» Available data:
%%

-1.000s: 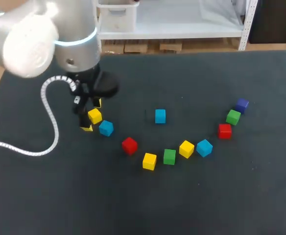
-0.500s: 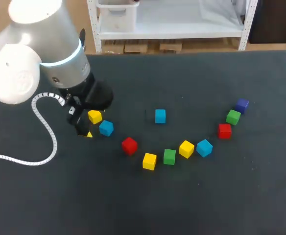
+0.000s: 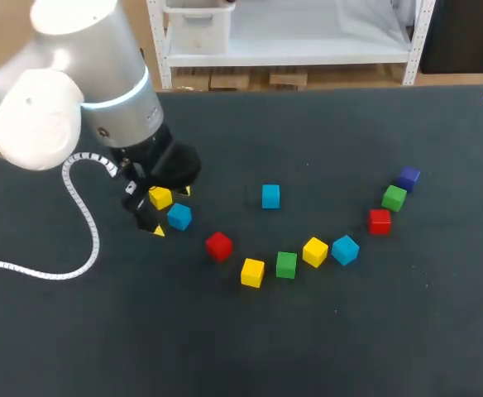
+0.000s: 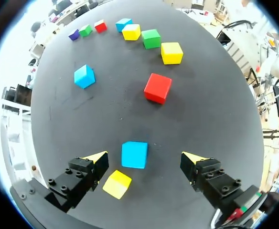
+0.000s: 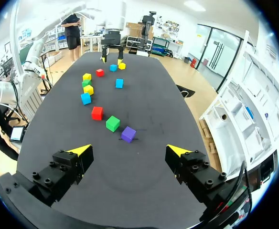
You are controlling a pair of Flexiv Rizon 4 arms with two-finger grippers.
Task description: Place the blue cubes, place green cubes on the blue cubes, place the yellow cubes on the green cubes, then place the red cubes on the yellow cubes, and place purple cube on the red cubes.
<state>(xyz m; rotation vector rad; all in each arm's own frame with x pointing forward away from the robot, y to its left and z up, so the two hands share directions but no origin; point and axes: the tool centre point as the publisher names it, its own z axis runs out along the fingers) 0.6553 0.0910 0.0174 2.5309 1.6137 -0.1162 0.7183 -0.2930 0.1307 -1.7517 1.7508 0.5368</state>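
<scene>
The left arm point(image 3: 68, 99) comes in from the left and holds the left end effector point(image 4: 145, 157) low over the dark tabletop point(image 3: 349, 331). Its yellow-tipped fingers are spread wide. The near blue cube point(image 4: 134, 154) lies between them, with a clear gap to each finger. The end yellow cube point(image 4: 117, 184) sits just beside that blue cube, close to one finger. I cannot tell whether the two cubes' corners touch.

In the head view the remaining cubes curve away to the right in a loose arc, and none is stacked:
- the left red cube point(image 3: 218, 246)
- the low yellow cube point(image 3: 252, 271)
- the middle green cube point(image 3: 286, 264), just beside the low yellow cube
- the middle yellow cube point(image 3: 314, 251)
- the right blue cube point(image 3: 345, 249)
- the right red cube point(image 3: 380, 221)
- the far green cube point(image 3: 394, 197)
- the purple cube point(image 3: 408, 176)

The lone blue cube point(image 3: 270, 196) stands apart inside the curve, well clear of the others.

The right end effector point(image 5: 130, 150) hangs above the right end of the tabletop, well apart from the arc. Its fingers are spread with nothing between them. In the right wrist view the purple cube is the nearest cube ahead of it, with the far green cube next behind.
</scene>
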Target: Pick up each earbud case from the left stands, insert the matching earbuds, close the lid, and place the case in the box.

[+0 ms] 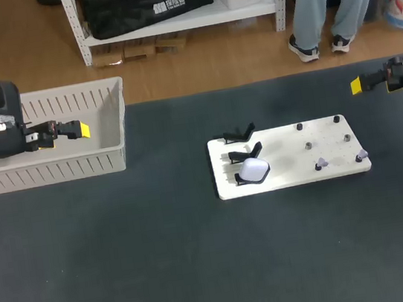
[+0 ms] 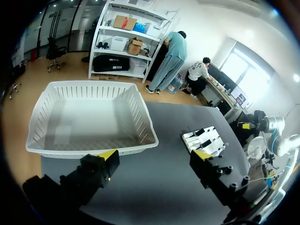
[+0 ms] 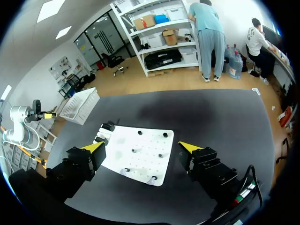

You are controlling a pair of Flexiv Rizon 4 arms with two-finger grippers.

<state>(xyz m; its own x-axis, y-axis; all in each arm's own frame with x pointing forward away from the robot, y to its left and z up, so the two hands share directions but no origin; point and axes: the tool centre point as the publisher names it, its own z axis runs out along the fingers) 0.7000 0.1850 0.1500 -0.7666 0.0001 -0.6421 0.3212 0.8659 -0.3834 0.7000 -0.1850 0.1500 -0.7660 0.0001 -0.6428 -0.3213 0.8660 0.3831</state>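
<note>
**One earbud case on its stand, both tools released and away from it**

The white earbud case point(image 1: 254, 171) sits with its lid closed on the nearest of three black stands point(image 1: 245, 152) at the left end of a white board point(image 1: 295, 175). The other two stands behind it hold nothing. Toward the board's right end stand several short dark pegs point(image 1: 309, 145). Two small pale earbuds point(image 1: 322, 162) lie near the front pegs, the second at the front right corner point(image 1: 362, 152). They are too small to tell whether they lean on the pegs. In the right wrist view the same board point(image 3: 150, 140) lies ahead of and below the fingers, with the earbuds point(image 3: 124, 171) on its near edge.

The board rests on the dark bench point(image 1: 164, 261), right of its middle. The white slatted box point(image 1: 119, 125) stands well apart at the far left of the bench.

The left tool point(image 1: 78, 129) is seen against the inside of the box in the head view. In its own wrist view the left tool point(image 2: 154, 154) is spread wide and grasps nothing, with the box point(image 2: 93, 149) just ahead of it. The right tool point(image 1: 357, 85) hangs beyond the board's far right corner. Its wrist view shows the right tool point(image 3: 140, 146) released too, fingers well apart and bare.
</note>
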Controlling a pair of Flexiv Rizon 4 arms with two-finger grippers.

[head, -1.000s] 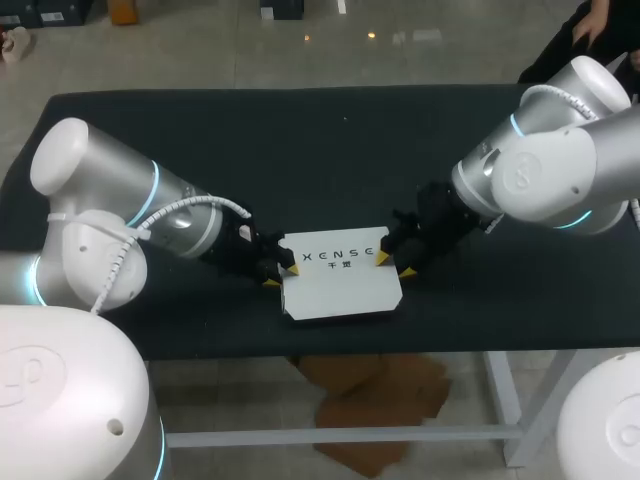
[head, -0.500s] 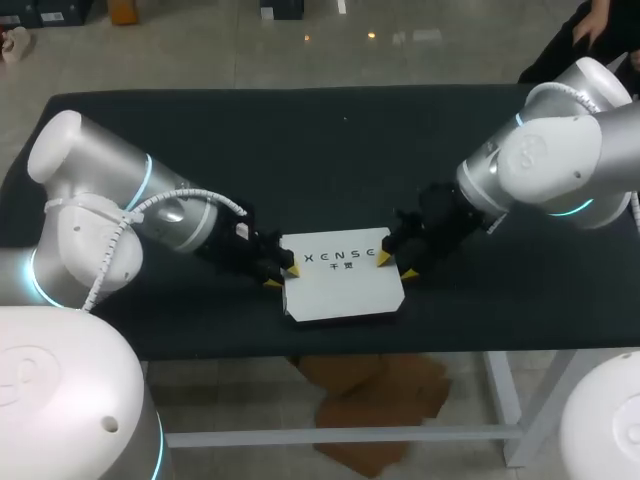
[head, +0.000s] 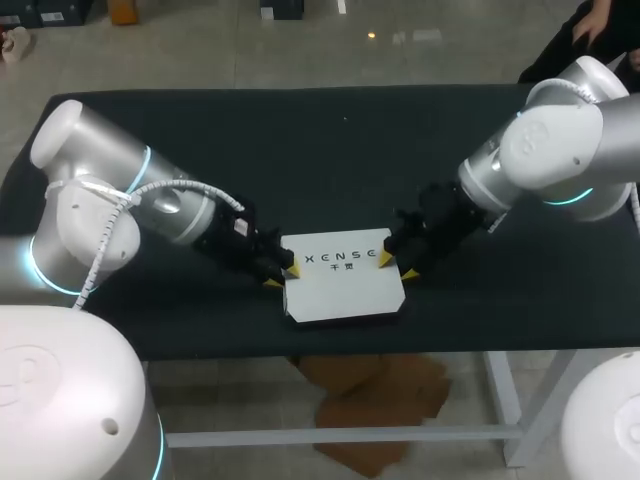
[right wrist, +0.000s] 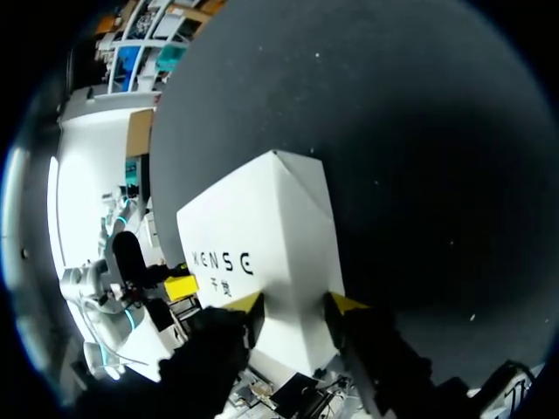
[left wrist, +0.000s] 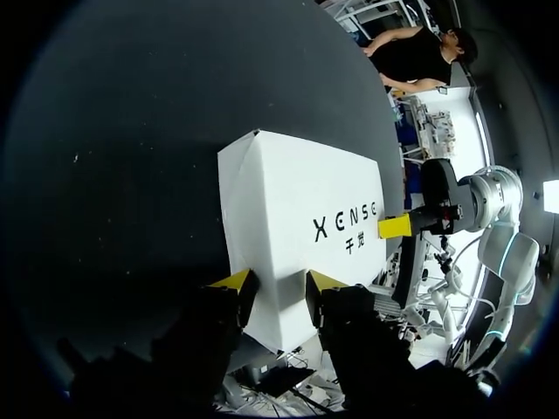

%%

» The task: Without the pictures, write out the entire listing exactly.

» Solution for this task:
-1.000s: 
-0.500s: 
+0.000s: 
+0.000s: 
+0.000s: 
You are controlling a pair of Flexiv Rizon 4 arms with two-finger grippers.
Task description: Place the blue cubes, place green cubes on the blue cubes, place the yellow cubes on the green cubes, then place the red cubes on the yellow cubes, and place purple cube on the red cubes.
<state>(xyz m; rotation vector rad; all in each arm's own frame with x pointing forward away from the robot, y to its left and z up, so the two hands share directions but no origin; point and axes: the tool centre point as the publisher names it, its own z axis runs out along the fingers) 0.6553 0.0910 0.0174 2.5309 1.6137 -0.1162 0.7183 -0.2930 0.1307 -1.7517 1.7508 0.5368</state>
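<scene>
The left arm point(image 3: 68, 99) comes in from the left and holds the left end effector point(image 4: 145, 157) low over the dark tabletop point(image 3: 349, 331). Its yellow-tipped fingers are spread wide. The near blue cube point(image 4: 134, 154) lies between them, with a clear gap to each finger. The end yellow cube point(image 4: 117, 184) sits just beside that blue cube, close to one finger. I cannot tell whether the two cubes' corners touch.

In the head view the remaining cubes curve away to the right in a loose arc, and none is stacked:
- the left red cube point(image 3: 218, 246)
- the low yellow cube point(image 3: 252, 271)
- the middle green cube point(image 3: 286, 264), just beside the low yellow cube
- the middle yellow cube point(image 3: 314, 251)
- the right blue cube point(image 3: 345, 249)
- the right red cube point(image 3: 380, 221)
- the far green cube point(image 3: 394, 197)
- the purple cube point(image 3: 408, 176)

The lone blue cube point(image 3: 270, 196) stands apart inside the curve, well clear of the others.

The right end effector point(image 5: 130, 150) hangs above the right end of the tabletop, well apart from the arc. Its fingers are spread with nothing between them. In the right wrist view the purple cube is the nearest cube ahead of it, with the far green cube next behind.
</scene>
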Target: Pick up each earbud case from the left stands, insert the matching earbuds, close the lid, and place the case in the box.

[+0 ms] 
[+0 ms] 
[+0 ms] 

You are controlling a pair of Flexiv Rizon 4 arms with two-finger grippers.

<state>(xyz m; its own x-axis, y-axis; all in each arm's own frame with x pointing forward away from the robot, y to its left and z up, so the two hands share directions but no origin; point and axes: the tool centre point as the publisher names it, its own z axis runs out along the fingers) 0.7000 0.1850 0.1500 -0.7666 0.0001 -0.6421 0.3212 0.8659 -0.3834 0.7000 -0.1850 0.1500 -0.7660 0.0001 -0.6428 -0.3213 0.8660 0.3831</state>
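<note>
**One earbud case on its stand, both tools released and away from it**

The white earbud case point(image 1: 254, 171) sits with its lid closed on the nearest of three black stands point(image 1: 245, 152) at the left end of a white board point(image 1: 295, 175). The other two stands behind it hold nothing. Toward the board's right end stand several short dark pegs point(image 1: 309, 145). Two small pale earbuds point(image 1: 322, 162) lie near the front pegs, the second at the front right corner point(image 1: 362, 152). They are too small to tell whether they lean on the pegs. In the right wrist view the same board point(image 3: 150, 140) lies ahead of and below the fingers, with the earbuds point(image 3: 124, 171) on its near edge.

The board rests on the dark bench point(image 1: 164, 261), right of its middle. The white slatted box point(image 1: 119, 125) stands well apart at the far left of the bench.

The left tool point(image 1: 78, 129) is seen against the inside of the box in the head view. In its own wrist view the left tool point(image 2: 154, 154) is spread wide and grasps nothing, with the box point(image 2: 93, 149) just ahead of it. The right tool point(image 1: 357, 85) hangs beyond the board's far right corner. Its wrist view shows the right tool point(image 3: 140, 146) released too, fingers well apart and bare.
</note>
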Controlling a pair of Flexiv Rizon 4 arms with two-finger grippers.

[head, -1.000s] 
[head, -0.500s] 
[head, +0.000s] 
[right wrist, +0.000s] 
[left wrist, +0.000s] 

Nothing else is needed to complete this exercise.